10 Once again, Mr Lange did not submit that there was any connection between Bilal Khazaal and this trial. He pointed, however, to the fact that there was a connection in that, in at least one of the articles, there was an interview outside the court with Khazaal's lawyer, Adam Houda, who had said his client would appeal. Mr Lange's point was that Mr Houda gets a mention in the present trial not only as a solicitor involved for one of the accused but also for the fact that he is mentioned as co-author of a publication called "ASIO, the Law and You". There is also evidence that a number of the accused were spotted by surveillance outside his office in early November 2005, it being their apparent intention to get some legal advice of one kind or another from him.

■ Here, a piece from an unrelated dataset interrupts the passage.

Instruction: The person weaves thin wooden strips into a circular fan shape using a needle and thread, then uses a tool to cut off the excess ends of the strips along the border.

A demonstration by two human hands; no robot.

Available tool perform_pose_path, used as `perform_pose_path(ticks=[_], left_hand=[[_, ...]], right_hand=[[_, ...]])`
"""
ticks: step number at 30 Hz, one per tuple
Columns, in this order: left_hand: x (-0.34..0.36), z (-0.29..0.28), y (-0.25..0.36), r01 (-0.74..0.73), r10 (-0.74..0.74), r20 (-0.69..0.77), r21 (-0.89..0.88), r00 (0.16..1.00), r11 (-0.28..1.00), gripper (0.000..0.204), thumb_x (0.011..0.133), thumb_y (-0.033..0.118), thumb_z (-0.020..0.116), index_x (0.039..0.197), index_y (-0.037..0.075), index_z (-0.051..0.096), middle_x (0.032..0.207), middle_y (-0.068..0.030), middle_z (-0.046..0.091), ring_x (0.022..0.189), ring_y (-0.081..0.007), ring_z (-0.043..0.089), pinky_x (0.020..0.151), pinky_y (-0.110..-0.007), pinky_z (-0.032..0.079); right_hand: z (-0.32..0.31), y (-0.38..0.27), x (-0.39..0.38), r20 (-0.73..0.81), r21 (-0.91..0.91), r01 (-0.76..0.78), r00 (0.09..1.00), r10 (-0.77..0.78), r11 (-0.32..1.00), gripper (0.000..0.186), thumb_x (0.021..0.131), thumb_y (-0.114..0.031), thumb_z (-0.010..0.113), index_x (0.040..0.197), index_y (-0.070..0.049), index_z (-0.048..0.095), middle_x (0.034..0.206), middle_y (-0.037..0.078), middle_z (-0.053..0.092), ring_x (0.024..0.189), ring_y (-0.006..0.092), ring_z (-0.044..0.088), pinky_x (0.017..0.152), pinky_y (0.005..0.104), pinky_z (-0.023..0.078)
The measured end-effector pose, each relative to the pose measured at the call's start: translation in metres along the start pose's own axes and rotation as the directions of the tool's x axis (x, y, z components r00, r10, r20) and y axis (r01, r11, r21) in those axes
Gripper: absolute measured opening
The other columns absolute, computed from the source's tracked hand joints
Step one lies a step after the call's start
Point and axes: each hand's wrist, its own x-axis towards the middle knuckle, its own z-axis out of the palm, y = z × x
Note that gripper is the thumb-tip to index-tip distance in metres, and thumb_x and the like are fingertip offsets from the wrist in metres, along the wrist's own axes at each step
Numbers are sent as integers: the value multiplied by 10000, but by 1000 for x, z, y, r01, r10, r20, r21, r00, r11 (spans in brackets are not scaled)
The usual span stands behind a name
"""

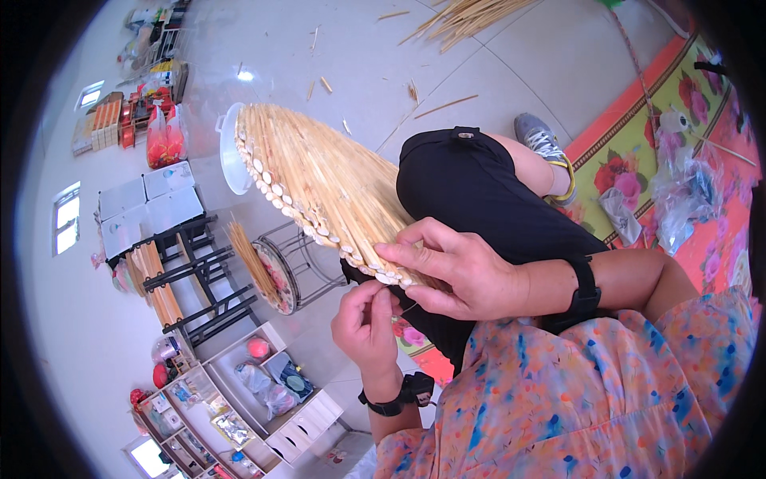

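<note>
A broad panel of straw-coloured stalks lies tilted across my lap, its slanted pale cut ends lined up along the near edge. My right hand grips the panel's near corner, thumb pressed on top of the stalks and the other fingers around the edge. Just below that edge my left hand is closed in a pinch, its fingertips close against the cut ends. Whatever sits between those fingertips is too small to make out. A thin dark line shows between the two hands.
A white basin stands behind the panel's far end. Loose stalks lie on the tiled floor, and more rest on a round stool. Plastic bags sit on a flowered mat at right. Shelves stand lower left.
</note>
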Motion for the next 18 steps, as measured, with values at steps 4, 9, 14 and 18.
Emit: perform_pose_path(ticks=[4, 9, 14, 18], left_hand=[[4, 6, 3, -62, 62, -2, 10, 998, 998, 62, 897, -34, 628, 956, -44, 642, 766, -80, 655, 623, -101, 629, 552, -225, 520], [12, 14, 3, -152, 154, -24, 82, 988, 985, 53, 877, -39, 648, 927, -29, 658, 697, -79, 631, 582, -102, 608, 501, -211, 467], [17, 17, 10, -224, 226, 4, 151, 974, 963, 55, 871, -29, 661, 925, -21, 663, 679, -73, 622, 562, -105, 596, 497, -219, 438], [22, 25, 16, -294, 300, -9, 168, 954, 941, 57, 865, -20, 674, 920, -8, 667, 685, -68, 630, 556, -107, 590, 513, -223, 436]], right_hand=[[-6, -4, 4, 5, -104, 53, 999, -53, 993, 542, 807, -117, 688, 1319, -27, 534, 1092, 141, 544, 727, 277, 647, 626, 346, 563], [-11, -5, 6, -1, -187, 72, 997, -74, 980, 589, 789, -87, 683, 1344, 6, 508, 1115, 156, 555, 755, 288, 654, 636, 342, 570], [-10, -2, 4, -16, -205, 76, 997, -81, 976, 604, 784, -60, 685, 1356, 3, 503, 1135, 159, 560, 754, 273, 658, 635, 325, 574], [-9, -4, 4, -26, -200, 62, 997, -69, 978, 585, 788, -50, 682, 1347, 4, 517, 1138, 159, 568, 750, 267, 663, 632, 319, 577]])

11 So Mr Lange's essential submission, focusing once again on the American case, was that the mention of going to beauty stores to buy hydrogen peroxide and nail polish remover, the use of stolen credit cards to buy chemicals, seizure of backpacks, mobile phones, et cetera, that all this perhaps suggested that there might be a worldwide manual available for use by terrorists. Mr Lange argued this fuelled the flames of prejudice in the present trial.

12 The Crown opposed each of the applications for discharge. Mr Maidment SC, who presented the Crown arguments, accepted that there does not necessarily have to be a direct link between publicity and persons in a particular trial, but he submitted, nevertheless, there would have to be a wholly exceptional set of circumstances for that type of publicity to result in a discharge. Mr Maidment submitted that the publicity during this long trial about terrorist matters of one kind or another, culminating in the Four Corners program, did not meet the stipulated test of necessity. Further, he submitted that it was hardly surprising that you see some similarities between allegations made in this case and those appearing in terrorist matters overseas since there is so much material available on the Internet, which can be scrutinised by persons who may have an interest in extremist matters.

13 Counsel stressed that although similarities of that kind might emerge from one trial to another, it is necessary, nevertheless, to look at the issues that arise in this particular trial and to contrast those with the situation appearing in the London plot. Mr Maidment submitted, when that was done, that there was no warrant for discharging the jury.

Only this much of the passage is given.